[0001] The present invention relates to data processing and to control storage architecture
for central processing units. More particularly, the invention pertains to the configuration
of the control store portion of a central processing unit (CPU) in a pipelined design.
[0002] Microcoded implementation of the control unit of a processor is known in the art.
It has the benefits of providing for a more complex control structure which is at
the same time more flexible than arbitrary control logic.

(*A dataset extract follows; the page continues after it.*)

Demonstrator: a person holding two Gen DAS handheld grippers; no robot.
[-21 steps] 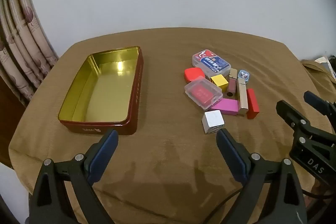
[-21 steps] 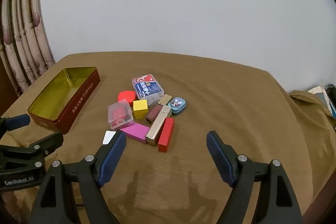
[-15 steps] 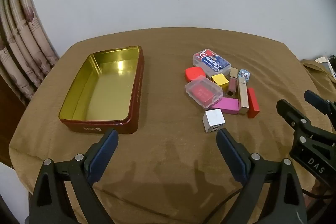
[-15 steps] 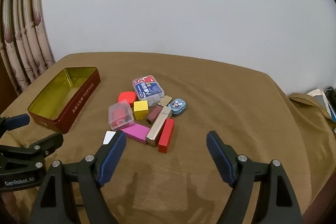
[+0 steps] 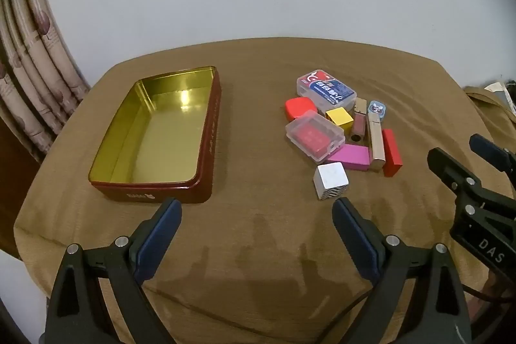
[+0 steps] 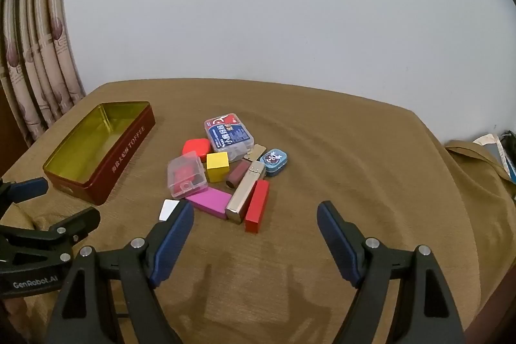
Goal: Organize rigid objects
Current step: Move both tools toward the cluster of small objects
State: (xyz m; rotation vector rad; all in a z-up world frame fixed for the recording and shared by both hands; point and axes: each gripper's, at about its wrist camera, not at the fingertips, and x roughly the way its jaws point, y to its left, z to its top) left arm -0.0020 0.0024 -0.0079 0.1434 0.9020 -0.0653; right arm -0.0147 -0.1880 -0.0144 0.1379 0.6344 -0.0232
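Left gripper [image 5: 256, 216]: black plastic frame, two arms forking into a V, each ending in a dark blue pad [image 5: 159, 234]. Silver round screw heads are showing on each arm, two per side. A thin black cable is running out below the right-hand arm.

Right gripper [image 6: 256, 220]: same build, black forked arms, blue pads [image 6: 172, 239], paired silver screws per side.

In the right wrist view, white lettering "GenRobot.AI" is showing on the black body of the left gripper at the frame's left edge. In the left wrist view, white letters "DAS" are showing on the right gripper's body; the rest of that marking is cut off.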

[0003] The regularity of the architecture of a control store used to store microcode also
has the recognized benefits of allowing the circuit design to proceed before the microcode
design is started and of taking up less physical space than arbitrary logic of the
same capability.
[0004] In a microcode implementation, a macroinstruction is decoded to provide an address
to the input of a control store memory which contains the microcode which is used
to implement the microinstructions in the CPU hardware. Subsequent addresses to the
control store may come from one of several sources which may include the next sequential
address, return address stack, or the microcode branch field which causes - branches
within the microcode.
[0005] A horizontal control store, i.e., one which provides fully decoded fields, can be
used to drive the execution unit with little or no logic interposed. However, the
obvious disadvantage of a horizontal control store is that it must have a width exactly
equal to the total width of the field used to drive the executing circuits in a CPU.
In addition, horizontal microinstructions (or large portions of horizontal microinstruction
bit fields) are often repeated one or more times in a control store. Both - of these
disadvantages tend to create a control store of a fairly large size. A large control
store itself presents a timing problem due to capacitive loading on the address input
lines of the memory devices.
[0006] . A vertical control store, i.e., one which provides highly encoded fields, tends
to alleviate these problems since it tends to reduce the size of the control store.
Unfortunately, the trade-off is not wholly advantageous since vertical microcode is
highly encoded and thus requires a considerable amount of logic to decode the microinstructions.
It also tends to require more microcycles to emmulate a given macroinstruction.
[0007] One partial solution to this dilemma has been to use a hybrid horizontal and vertical
control store, or two-level control store. In such an arrangement a sequence of microinstructions
implements a macroinstruction. Each microinstruction is a narrow vertical type microinstruction
which acts as a pointer to a horizontal type microinstruction which is fairly wide
and can provide direct decoded control. With this arrangement, only a single copy
of the horizontal type microinstruction need be stored since the vertical pointer
may always indicate the same horizontal microinstruction no matter how many times
it needs to be accessed.
[0008] One drawback to this solution is that memory access takes time and so the accesses
to the two control stores must take place in a sequential manner. Complex control
timing techniques such as instruction prefetch, access overlap and multiple word access
are used to compensate.
[0009] In many applications it is known to pipeline microinstructions sequences used to
implement macroinstructions; that is, certain bit fields of microcode are used prior
in time to other such fields as the actions caused by microinstructions execution
propagate through the hardware of a processor. In simple terms, a part of the macroinstruction
is executed prior to other parts and therefore must be available earlier in time.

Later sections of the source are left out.